Imagine you came into work one morning, turned on your computer, and wasn’t able to access your company’s network. You may think the wifi is down or there’s a blip in the Ethernet, but then you start getting flooded with phone calls from other employees: They can’t access anything on their mobile phones, tablets, laptops … anything that requires connectivity to your company’s network. No matter what your IT team does, you’re still locked out of your network, servers, and applications.
This isn’t just any outage – it’s a Distributed Denial of Service cyberattack (DDoS), and it’s happening more and more frequently. You need to make sure you’re ready for it – otherwise you could face a tremendous disruption in business, lose money, and have to rebuild trust with your employees, customers, and clients.
DDoS attacks use junk data, usually sent from compromised machines or devices, to render a network, server, or application unavailable to legitimate users.
How can this happen? Increasingly, unsecured Internet of Things (IoT) devices such as video cameras are the source of this attack data. The more devices that are reliant on an internet connection, the easier it is becoming for bad actors to use these types of attacks to penetrate your IT environment and exploit your data. IoT isn’t going away – a recent study by PricewaterhouseCoopers (PwC) finds 63 percent of companies are planning to deploy IoT devices in the next year. IoT devices are estimated to grow from 20 billion last year to 51 billion by 2023.

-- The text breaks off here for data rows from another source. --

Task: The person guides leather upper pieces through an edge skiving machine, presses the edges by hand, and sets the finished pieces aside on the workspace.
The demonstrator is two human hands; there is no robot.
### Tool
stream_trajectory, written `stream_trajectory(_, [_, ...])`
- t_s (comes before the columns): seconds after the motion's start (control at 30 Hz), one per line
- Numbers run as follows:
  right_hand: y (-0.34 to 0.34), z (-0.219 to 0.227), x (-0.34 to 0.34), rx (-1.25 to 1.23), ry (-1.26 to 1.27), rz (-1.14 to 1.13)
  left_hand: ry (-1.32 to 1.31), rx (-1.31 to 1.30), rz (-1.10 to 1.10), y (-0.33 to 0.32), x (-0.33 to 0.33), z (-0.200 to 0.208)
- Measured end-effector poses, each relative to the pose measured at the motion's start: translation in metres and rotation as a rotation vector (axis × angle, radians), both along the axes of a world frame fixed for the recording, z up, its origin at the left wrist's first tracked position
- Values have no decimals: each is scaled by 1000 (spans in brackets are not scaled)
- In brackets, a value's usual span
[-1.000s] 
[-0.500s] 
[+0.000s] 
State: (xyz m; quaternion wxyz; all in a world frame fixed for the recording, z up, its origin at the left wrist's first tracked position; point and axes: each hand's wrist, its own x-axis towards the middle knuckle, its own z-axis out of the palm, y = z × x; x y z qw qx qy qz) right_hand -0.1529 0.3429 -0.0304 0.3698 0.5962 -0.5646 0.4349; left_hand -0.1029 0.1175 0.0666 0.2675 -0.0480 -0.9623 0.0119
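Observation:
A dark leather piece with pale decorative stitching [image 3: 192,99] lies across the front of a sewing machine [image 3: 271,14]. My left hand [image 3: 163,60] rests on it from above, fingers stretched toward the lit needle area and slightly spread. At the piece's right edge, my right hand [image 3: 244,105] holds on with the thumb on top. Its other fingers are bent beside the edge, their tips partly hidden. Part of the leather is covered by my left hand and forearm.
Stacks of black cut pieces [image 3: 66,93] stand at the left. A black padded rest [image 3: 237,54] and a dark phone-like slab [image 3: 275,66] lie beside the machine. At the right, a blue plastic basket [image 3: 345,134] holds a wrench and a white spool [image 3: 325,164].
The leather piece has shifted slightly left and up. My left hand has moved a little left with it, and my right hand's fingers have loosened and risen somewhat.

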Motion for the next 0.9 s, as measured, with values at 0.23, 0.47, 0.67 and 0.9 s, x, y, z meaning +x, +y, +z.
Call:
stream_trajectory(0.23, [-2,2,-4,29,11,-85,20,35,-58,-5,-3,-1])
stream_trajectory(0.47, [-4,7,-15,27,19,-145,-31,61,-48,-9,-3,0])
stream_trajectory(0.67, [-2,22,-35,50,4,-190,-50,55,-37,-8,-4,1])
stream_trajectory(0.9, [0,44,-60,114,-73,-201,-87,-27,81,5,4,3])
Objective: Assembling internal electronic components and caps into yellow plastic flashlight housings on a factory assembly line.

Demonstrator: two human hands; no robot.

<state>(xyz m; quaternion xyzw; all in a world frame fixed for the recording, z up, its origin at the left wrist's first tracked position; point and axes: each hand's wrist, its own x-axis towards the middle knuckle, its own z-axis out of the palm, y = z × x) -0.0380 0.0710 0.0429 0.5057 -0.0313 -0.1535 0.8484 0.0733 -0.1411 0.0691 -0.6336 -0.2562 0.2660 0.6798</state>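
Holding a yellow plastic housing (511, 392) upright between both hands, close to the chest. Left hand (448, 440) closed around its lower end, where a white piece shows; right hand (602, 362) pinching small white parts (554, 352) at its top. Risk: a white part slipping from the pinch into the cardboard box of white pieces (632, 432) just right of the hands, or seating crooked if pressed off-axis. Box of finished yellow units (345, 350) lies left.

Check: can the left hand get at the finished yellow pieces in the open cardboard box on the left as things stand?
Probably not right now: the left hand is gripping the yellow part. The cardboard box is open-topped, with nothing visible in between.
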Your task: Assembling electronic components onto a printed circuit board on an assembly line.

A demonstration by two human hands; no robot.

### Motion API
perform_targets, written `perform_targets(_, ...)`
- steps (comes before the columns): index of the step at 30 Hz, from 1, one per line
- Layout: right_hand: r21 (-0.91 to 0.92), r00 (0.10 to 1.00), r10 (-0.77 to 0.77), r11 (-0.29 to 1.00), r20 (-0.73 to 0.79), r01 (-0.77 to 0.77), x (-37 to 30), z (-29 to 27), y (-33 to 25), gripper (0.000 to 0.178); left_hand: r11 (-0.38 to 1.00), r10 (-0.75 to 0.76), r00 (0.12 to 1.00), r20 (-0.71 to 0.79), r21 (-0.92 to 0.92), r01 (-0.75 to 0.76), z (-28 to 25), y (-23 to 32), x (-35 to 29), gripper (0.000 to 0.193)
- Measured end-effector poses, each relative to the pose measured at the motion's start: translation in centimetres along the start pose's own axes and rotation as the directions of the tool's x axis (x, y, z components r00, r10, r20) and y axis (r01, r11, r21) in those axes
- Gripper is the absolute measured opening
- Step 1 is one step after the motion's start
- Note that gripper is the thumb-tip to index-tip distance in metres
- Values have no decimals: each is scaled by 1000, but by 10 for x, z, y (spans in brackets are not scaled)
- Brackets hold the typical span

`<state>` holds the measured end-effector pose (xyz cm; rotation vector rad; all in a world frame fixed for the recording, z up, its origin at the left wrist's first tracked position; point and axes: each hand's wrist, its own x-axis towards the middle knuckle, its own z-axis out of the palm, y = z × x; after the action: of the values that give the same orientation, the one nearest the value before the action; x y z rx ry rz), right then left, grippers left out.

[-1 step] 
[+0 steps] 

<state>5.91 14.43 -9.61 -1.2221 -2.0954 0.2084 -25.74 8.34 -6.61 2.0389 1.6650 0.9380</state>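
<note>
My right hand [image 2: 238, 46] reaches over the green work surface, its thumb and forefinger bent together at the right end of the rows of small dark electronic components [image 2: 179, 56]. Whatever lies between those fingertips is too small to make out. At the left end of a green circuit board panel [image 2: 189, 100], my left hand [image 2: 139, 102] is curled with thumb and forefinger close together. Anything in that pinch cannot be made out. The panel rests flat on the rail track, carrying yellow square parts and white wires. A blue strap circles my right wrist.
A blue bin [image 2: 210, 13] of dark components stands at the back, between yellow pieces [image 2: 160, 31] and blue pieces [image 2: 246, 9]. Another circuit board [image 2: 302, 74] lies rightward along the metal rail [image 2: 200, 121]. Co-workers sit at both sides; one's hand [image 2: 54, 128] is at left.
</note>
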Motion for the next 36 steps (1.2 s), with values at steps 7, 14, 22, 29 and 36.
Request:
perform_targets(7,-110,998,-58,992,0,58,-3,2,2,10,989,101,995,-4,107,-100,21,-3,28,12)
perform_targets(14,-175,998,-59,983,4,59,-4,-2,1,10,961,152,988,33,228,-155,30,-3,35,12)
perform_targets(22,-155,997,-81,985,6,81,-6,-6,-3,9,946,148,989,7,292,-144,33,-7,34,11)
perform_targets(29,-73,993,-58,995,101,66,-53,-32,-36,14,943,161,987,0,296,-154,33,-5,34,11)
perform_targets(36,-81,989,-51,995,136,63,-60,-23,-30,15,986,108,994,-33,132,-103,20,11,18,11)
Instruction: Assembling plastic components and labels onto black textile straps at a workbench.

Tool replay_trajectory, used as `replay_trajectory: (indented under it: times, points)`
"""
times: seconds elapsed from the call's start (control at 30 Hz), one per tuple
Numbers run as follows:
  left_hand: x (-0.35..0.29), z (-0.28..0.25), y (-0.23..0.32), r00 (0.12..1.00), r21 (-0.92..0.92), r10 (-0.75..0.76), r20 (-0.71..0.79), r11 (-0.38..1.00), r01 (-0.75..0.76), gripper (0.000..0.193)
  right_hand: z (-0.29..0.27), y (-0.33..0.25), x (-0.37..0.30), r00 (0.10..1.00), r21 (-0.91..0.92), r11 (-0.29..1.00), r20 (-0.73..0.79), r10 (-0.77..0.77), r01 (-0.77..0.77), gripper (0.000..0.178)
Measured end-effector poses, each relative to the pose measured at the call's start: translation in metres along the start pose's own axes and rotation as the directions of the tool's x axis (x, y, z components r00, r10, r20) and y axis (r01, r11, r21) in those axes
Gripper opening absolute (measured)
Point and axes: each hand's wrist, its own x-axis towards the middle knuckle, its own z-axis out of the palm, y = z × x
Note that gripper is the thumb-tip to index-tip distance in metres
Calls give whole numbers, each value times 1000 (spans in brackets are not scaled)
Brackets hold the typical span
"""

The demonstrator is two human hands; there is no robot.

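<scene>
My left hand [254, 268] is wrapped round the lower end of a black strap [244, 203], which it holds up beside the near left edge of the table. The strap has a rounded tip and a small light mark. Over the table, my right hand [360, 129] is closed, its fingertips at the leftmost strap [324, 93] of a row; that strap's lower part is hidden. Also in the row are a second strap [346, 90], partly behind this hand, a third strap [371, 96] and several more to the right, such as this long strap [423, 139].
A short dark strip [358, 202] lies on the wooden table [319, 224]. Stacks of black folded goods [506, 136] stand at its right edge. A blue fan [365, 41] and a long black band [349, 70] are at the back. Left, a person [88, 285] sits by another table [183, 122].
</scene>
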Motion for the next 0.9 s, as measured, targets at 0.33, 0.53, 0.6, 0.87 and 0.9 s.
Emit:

You may think the answer is simple – secure IoT devices. The same PwC study also found that two-thirds of companies surveyed have an IoT security strategy in place or currently are implementing one to address the emerging risks of these devices. However, it isn’t so simple. The security mechanisms on IoT devices often are disabled by default, and security patches for the systems often are unused, allowing attackers to compromise them and use their collective bandwidth to steal your data. The distributed supply chain in which IoT devices are created and sold adds to the problem. There are three major players in IoT device manufacturing and selling:
Layer 1 is busy making the next chip, while Layer 2 is upgrading its product to work with the next chip. Maintaining older chips and products aren’t a priority. Even if you have a brand new smart watch, chances are the software components are four to five years old. The result is that hundreds of millions of devices are sitting on the Internet, unpatched and insecure. Hackers know this, and they’re working tirelessly to exploit this weakness and launch cyberattacks.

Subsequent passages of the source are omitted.